For creatures you'll spend every second of the game staring at and chaperoning about the place they're fantastic company, obediently retrieving treasure, life force and other detritus before dropping it giddily at your demonic feet. You'll only have to raise a chitinous digit to have something brutally maimed.

Fable's clearly a touchstone here, certainly visually and to some degree structurally. You're rebuilding the dark dominion from your seat of power in the Netherworld, which in real terms means carrying out quests, collecting treasure, improving your character and discovering new minions. The world here is larger and more open than before, and there'll be the option to backtrack with your different minion types to discover new areas and reap more resources.

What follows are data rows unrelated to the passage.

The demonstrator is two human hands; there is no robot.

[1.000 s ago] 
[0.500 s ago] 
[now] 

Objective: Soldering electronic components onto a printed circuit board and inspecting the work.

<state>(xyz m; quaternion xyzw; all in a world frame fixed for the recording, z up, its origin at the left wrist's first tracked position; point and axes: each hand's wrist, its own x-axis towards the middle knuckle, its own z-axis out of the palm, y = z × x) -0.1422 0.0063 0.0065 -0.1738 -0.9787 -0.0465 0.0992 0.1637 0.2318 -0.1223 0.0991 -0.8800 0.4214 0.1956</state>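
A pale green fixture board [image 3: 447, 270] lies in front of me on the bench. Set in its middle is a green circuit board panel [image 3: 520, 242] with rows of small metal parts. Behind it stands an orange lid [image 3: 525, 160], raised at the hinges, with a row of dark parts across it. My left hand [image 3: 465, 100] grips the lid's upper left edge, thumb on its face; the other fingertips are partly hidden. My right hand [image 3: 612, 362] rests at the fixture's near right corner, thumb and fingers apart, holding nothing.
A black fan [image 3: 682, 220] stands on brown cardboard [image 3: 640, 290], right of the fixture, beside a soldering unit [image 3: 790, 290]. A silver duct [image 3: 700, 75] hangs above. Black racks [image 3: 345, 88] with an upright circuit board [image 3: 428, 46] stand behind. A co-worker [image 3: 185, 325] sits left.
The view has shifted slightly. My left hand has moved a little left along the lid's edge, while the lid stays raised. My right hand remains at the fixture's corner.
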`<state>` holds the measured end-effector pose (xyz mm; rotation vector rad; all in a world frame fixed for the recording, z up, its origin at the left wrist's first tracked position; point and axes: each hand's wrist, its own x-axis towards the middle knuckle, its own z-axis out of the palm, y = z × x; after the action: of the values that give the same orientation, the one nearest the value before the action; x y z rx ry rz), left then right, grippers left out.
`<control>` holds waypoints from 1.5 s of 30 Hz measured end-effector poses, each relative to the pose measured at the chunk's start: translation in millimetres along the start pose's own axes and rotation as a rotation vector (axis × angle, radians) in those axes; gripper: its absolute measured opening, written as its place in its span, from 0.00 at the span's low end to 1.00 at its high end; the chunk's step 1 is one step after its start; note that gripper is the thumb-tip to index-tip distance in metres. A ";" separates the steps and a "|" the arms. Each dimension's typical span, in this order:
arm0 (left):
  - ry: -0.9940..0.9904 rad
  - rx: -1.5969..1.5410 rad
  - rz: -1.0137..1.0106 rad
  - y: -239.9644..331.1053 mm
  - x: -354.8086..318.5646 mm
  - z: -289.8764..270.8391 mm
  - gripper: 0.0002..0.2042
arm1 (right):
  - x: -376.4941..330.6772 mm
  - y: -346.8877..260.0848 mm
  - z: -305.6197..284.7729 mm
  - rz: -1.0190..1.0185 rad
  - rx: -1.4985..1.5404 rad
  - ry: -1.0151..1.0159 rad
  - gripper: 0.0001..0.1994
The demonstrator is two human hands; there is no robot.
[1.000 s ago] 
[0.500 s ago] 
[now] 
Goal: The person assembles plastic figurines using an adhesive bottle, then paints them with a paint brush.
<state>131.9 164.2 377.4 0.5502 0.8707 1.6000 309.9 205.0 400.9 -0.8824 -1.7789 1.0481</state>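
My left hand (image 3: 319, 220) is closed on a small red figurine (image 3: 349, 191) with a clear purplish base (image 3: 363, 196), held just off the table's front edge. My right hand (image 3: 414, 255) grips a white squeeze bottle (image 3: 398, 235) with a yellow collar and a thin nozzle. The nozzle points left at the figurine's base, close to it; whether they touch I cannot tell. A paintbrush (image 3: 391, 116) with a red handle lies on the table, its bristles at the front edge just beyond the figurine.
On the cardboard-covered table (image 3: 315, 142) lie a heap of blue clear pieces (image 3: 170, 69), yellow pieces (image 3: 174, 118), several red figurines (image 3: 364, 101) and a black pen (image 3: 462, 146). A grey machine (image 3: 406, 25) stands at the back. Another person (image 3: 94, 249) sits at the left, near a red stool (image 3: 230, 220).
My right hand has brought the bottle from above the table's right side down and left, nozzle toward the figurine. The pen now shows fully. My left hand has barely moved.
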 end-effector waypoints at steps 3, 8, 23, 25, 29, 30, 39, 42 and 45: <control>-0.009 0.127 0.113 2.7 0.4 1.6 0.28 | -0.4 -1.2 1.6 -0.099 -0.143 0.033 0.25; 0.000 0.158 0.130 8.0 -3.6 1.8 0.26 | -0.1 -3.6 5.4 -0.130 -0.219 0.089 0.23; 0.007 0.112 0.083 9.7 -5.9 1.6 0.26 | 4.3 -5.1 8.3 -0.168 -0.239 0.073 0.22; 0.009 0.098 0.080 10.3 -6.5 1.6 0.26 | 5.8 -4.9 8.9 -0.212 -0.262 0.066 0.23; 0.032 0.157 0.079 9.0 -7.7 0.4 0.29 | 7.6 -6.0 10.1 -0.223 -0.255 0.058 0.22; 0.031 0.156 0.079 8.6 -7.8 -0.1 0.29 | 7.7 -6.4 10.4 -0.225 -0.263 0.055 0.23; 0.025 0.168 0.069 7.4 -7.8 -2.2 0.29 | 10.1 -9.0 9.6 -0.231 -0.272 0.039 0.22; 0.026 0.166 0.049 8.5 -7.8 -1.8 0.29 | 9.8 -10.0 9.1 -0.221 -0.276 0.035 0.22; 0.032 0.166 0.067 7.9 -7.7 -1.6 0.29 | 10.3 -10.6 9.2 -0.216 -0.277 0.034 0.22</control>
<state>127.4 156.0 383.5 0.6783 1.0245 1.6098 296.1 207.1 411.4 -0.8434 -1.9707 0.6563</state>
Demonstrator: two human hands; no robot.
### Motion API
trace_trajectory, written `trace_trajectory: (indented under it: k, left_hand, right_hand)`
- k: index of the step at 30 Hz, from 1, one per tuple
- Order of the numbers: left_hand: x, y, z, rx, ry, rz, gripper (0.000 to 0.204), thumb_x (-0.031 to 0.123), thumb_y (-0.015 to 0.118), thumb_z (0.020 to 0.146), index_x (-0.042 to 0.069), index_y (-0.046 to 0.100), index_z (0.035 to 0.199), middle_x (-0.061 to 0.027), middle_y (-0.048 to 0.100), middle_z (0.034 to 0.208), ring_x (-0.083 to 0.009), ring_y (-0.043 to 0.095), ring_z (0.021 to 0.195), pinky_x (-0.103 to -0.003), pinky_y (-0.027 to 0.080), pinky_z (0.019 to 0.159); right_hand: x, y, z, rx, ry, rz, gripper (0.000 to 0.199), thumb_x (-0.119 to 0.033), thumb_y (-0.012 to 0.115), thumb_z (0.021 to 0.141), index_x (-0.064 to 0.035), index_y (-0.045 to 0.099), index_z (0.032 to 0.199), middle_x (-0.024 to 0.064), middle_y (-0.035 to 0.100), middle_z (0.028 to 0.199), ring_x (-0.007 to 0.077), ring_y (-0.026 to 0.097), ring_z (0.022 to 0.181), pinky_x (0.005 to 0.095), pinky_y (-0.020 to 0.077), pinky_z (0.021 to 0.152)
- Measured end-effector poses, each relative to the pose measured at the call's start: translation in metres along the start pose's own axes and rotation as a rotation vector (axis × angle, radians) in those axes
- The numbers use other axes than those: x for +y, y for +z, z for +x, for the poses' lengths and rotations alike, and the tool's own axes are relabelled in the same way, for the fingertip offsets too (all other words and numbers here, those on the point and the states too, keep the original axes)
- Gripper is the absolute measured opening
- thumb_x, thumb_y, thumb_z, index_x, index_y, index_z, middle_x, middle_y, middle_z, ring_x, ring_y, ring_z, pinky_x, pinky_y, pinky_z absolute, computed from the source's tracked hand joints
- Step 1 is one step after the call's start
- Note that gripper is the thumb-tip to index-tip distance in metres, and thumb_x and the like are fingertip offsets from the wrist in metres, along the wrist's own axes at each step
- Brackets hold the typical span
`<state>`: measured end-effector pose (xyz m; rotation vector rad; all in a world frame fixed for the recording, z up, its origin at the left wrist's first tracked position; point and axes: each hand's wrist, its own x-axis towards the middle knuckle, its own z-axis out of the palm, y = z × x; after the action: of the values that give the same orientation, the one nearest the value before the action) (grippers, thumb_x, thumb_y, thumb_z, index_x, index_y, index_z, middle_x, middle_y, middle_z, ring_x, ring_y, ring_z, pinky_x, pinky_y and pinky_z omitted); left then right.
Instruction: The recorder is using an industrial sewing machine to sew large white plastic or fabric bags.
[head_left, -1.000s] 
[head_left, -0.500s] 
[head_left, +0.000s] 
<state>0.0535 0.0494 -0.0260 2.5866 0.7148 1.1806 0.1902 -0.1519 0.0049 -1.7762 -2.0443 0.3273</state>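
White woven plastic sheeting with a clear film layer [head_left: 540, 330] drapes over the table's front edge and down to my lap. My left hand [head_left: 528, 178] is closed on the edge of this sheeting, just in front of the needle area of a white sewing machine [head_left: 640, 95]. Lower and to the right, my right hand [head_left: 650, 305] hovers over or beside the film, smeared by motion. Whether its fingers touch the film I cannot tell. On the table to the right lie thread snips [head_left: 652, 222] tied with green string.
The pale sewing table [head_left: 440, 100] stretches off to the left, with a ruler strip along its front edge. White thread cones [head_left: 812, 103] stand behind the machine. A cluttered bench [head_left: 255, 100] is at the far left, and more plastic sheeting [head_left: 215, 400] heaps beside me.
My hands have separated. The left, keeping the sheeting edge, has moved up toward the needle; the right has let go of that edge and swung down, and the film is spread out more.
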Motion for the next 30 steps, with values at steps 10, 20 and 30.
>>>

Four kinds of minion give rise to some interesting tactical variations. Your browns are your basic foot soldier, reds are weaker but can hurl fireballs and set fire to objects, blues are your spellcasting medics, and greens are the stealthy sort. This time around they've learned to ride mounts too.

Wolves turn your browns into rank-breaking, blood-thirsty battering rams, greens on giant spiders can scale walls, while mounted fire salamanders are mobile flamethrowers capable of flushing out gnome holes, something which you'll come to care a lot about.

You'll invariably grow attached to minions (usually as soon as one finds a shiny hat or something equally distinguishing), and where previously your deceased buddies were condemned to rot in the ground, you can now resurrect the dead 'uns, with their weapons, from the minion graveyard. Handy, considering every one of the hundreds of ghoulish peons now has a name and can level up, as well as earn titles based on their deeds.

After the first level you'll have a troop of veteran Seal Clubbers you won't want to let go of.

Groups of minions can be divided by both colour and mount, though such pernickety strategising lies on the other side of some rather clunky manoeuvring. Need to station some fire salamanders above a crevasse? A slightly cumbersome few button presses and a swift sweep of the right stick do get it done. Eventually.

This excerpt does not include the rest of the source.